* Problem to solve *
Each line from the one containing "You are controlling" through the last line of the records below is to be repeated as written, with nothing added.

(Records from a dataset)
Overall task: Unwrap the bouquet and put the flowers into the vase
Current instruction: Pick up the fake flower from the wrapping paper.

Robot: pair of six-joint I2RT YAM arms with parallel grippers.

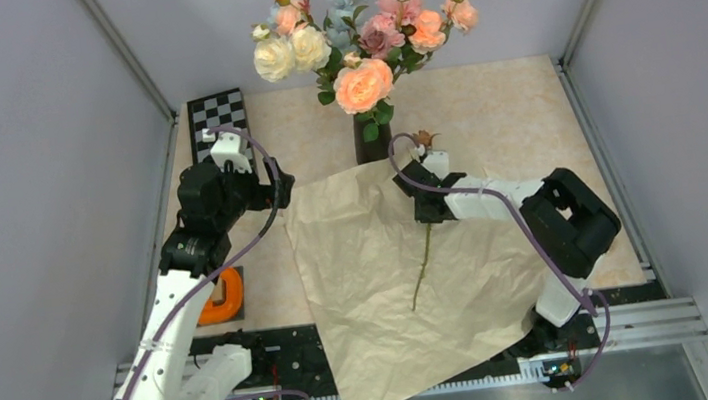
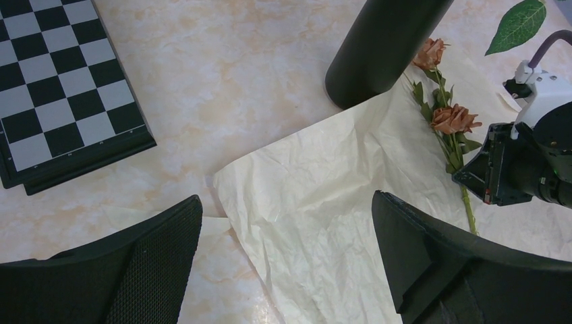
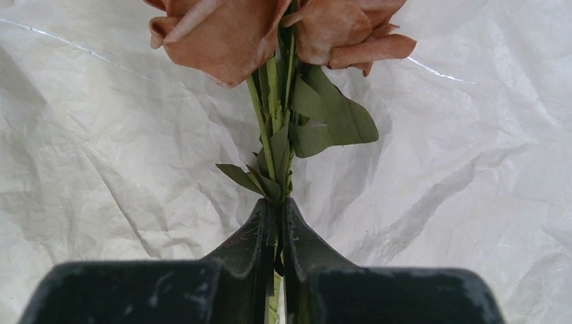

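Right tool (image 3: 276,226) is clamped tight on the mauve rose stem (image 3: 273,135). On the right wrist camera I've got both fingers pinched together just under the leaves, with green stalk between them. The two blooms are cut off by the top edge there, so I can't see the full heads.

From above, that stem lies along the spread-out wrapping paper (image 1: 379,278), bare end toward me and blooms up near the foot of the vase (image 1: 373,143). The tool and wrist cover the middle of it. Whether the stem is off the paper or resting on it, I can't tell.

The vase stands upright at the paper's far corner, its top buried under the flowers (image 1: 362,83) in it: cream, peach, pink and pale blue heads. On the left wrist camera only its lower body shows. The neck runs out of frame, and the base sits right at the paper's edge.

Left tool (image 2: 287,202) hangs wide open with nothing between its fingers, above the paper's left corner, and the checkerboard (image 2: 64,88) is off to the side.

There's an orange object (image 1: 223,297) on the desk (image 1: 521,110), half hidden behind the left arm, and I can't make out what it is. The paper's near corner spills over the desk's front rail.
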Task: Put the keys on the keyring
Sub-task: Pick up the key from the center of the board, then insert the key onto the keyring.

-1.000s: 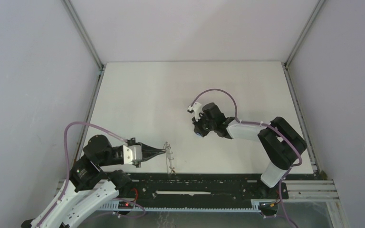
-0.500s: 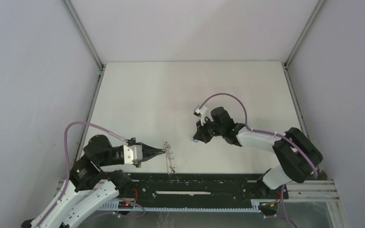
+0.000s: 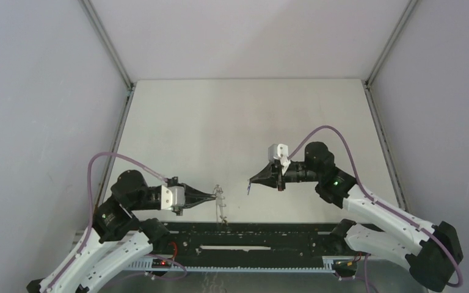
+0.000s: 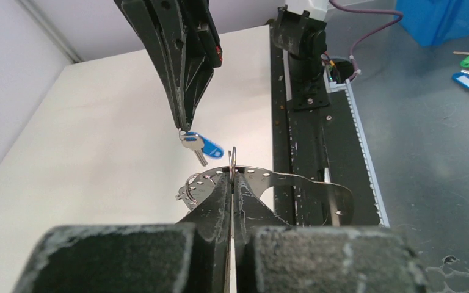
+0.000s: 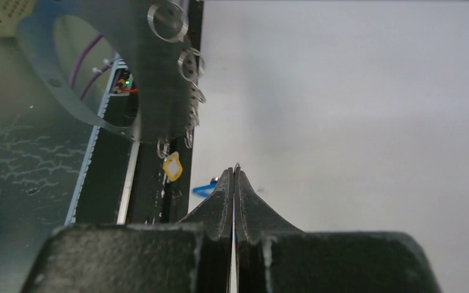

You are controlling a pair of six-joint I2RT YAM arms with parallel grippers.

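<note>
Blue-headed key (image 4: 204, 146) hangs above the bench (image 3: 220, 122) from the clenched right claw (image 3: 251, 180), at three o'clock of the keyring (image 4: 284, 177), which we find clamped in the left claw (image 3: 212, 195) at the bench's six o'clock edge, yellow key (image 5: 172, 166) dangling beneath it.

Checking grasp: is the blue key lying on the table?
No, the blue key dangles from the shut tips of the right pincer.
</note>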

* Task output *
You are controlling a pair of six-joint I2RT YAM arms with parallel grippers.

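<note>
Blue-headed key (image 4: 204, 146) hangs above the bench (image 3: 220, 122) from the clenched right claw (image 3: 251, 180), at three o'clock of the keyring (image 4: 284, 177), which we find clamped in the left claw (image 3: 212, 195) at the bench's six o'clock edge, yellow key (image 5: 172, 166) dangling beneath it.

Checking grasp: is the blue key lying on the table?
No, the blue key dangles from the shut tips of the right pincer.
</note>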

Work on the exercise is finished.